I tiptoed out onto my Antarctica porch, grabbed the cold cardboard box and quickly raced back into the warmth of my home to find a knife. I wasn’t sure what to expect.
A thoughtful note wishing me the same blessings found in this book by my friend.
I unwrap and find a book that seems to be ready to tackle my story.
One Thousand Gifts beckons you to leave the parched ground of pride, fear and white knuckled control and abandon yourself to the God who overflows your cup.
Who is this God you speak of? My ground is parched. I am afraid. My knuckles are white. Who is this God to whom surrender is safe and whose goal is to fill and not empty.
As Ann Voskamp invites you into her own moments of grace, she gently teaches you how to Biblically lament loss, turning pain into poetry, intentionally embrace a lifestyle of radical gratitude, and slow down and catch God in the moment.
I am the book of Lamentations. I am Job before he decided that the Lord gives and He takes away. The sackcloth and ashes are in fashion this year. I am unsure which part to be grateful for and if I want to catch God in the moment.
I am sure that I am tired of fingering this scab.

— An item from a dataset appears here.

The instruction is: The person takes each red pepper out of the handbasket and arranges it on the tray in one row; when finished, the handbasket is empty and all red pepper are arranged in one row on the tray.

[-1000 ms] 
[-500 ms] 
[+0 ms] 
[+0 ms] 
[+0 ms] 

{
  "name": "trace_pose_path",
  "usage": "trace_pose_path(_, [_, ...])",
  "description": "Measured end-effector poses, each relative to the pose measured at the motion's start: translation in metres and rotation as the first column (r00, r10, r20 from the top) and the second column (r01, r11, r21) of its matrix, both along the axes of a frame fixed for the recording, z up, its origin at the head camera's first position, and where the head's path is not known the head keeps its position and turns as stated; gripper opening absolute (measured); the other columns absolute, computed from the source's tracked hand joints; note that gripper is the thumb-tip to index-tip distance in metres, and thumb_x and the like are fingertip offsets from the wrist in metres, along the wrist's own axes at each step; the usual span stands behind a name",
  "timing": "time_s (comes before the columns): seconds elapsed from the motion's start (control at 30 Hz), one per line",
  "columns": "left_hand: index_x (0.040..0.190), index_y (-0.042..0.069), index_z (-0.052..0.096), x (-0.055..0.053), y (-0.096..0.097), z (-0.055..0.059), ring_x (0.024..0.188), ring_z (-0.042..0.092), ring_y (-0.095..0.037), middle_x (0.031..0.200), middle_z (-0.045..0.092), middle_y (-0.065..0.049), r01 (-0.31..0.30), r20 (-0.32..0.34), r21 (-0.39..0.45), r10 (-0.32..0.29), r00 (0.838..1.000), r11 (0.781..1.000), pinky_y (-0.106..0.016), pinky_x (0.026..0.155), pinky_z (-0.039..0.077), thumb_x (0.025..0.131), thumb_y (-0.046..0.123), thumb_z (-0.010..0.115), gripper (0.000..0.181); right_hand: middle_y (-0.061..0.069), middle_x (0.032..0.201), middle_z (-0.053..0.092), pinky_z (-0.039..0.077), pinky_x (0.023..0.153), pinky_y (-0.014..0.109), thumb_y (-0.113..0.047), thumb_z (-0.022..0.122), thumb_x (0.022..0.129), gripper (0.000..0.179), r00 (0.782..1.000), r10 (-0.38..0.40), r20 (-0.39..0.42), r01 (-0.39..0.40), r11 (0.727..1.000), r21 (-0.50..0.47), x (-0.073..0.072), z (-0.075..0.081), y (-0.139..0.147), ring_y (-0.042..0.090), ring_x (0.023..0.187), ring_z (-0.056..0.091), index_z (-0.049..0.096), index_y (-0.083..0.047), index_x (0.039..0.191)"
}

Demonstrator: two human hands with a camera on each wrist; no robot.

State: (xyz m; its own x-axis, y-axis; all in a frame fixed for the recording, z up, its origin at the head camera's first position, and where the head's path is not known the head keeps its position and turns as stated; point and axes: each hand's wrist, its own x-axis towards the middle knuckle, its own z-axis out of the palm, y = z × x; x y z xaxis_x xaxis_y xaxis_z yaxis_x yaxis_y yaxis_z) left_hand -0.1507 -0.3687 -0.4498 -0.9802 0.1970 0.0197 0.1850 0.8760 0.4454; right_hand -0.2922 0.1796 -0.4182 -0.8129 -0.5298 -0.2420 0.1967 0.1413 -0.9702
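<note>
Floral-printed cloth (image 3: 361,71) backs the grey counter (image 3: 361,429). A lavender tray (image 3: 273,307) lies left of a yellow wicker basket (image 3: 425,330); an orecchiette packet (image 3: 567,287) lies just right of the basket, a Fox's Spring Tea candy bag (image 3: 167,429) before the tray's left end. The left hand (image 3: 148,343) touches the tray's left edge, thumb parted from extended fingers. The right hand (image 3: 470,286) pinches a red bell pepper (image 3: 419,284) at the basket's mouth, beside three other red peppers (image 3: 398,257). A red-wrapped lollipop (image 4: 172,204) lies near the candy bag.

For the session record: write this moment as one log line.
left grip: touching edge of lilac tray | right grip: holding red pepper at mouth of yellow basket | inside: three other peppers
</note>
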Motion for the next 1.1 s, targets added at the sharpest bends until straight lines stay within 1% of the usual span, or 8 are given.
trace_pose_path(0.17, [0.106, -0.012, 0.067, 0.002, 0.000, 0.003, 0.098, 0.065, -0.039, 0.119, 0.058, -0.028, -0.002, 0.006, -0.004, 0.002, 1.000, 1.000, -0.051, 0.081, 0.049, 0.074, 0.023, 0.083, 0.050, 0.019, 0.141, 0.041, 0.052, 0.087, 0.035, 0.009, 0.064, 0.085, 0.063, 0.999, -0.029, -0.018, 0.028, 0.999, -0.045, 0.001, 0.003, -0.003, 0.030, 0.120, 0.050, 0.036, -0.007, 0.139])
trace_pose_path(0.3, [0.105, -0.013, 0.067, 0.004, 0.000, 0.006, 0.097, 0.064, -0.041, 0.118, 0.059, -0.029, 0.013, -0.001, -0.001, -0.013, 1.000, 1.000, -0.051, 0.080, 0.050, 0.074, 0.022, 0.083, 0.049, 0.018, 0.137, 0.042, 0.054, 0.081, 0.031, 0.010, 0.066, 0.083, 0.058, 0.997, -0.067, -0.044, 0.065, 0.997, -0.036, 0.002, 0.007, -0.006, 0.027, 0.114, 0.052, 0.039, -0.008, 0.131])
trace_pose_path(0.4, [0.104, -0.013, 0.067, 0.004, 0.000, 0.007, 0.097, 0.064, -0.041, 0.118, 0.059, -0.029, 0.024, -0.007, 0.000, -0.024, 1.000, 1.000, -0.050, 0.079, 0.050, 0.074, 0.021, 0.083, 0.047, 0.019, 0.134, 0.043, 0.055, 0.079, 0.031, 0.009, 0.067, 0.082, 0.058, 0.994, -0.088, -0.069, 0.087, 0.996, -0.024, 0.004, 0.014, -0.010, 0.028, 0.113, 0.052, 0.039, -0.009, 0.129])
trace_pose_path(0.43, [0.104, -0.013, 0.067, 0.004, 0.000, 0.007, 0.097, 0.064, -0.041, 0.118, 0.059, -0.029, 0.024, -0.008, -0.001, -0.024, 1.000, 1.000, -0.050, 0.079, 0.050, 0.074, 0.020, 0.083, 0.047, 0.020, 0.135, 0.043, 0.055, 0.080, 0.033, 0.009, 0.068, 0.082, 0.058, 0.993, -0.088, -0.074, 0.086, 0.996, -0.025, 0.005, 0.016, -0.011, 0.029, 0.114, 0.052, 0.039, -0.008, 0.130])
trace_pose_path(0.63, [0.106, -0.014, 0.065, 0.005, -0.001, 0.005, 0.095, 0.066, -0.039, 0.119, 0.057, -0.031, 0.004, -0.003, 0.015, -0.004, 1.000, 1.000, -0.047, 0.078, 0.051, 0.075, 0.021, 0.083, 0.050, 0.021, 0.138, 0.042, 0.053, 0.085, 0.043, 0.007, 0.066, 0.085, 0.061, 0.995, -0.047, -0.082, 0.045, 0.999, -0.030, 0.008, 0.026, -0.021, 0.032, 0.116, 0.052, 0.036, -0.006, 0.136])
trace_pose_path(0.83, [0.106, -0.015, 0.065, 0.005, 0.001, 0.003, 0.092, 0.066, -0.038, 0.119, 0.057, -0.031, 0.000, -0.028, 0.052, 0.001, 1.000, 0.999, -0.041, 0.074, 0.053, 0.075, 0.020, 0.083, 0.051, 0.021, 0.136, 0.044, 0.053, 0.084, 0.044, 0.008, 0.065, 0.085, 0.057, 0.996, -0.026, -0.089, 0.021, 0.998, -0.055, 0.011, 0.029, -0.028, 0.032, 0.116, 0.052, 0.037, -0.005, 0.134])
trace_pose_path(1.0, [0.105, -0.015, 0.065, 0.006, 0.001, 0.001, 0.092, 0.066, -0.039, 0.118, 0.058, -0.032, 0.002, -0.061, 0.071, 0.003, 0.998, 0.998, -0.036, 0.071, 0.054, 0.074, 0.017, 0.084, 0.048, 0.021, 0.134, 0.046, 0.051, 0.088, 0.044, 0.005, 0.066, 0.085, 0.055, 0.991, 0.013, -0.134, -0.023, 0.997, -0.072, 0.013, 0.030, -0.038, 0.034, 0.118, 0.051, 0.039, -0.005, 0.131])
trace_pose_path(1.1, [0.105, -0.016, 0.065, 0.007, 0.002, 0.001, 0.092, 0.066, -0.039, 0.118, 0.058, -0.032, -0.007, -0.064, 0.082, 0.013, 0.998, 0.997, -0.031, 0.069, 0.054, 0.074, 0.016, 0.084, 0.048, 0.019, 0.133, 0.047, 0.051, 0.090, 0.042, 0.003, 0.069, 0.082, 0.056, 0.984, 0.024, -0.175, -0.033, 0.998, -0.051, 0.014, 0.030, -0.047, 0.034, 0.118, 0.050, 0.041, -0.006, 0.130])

I am exhausted of all of the fierce pointing at God…why did you let this happen? some God you are….. I think my rage is just about bottoming out.
In the book, surrender is suggested. We who sin cause the pain in the world. He who created the world heals it. Satan is the confuser of those roles.
This is not news to me but my fist is now closed around the steering wheel. Pulling fingers off one at a time is painful in a new way. It causes panic. Trusting God with our whole being means accepting what may come and what already has
. It means accepting pain caused by sin with a hand ever open to God.
Heavy breathing. Fingers curling back in.
Curious but uncertain.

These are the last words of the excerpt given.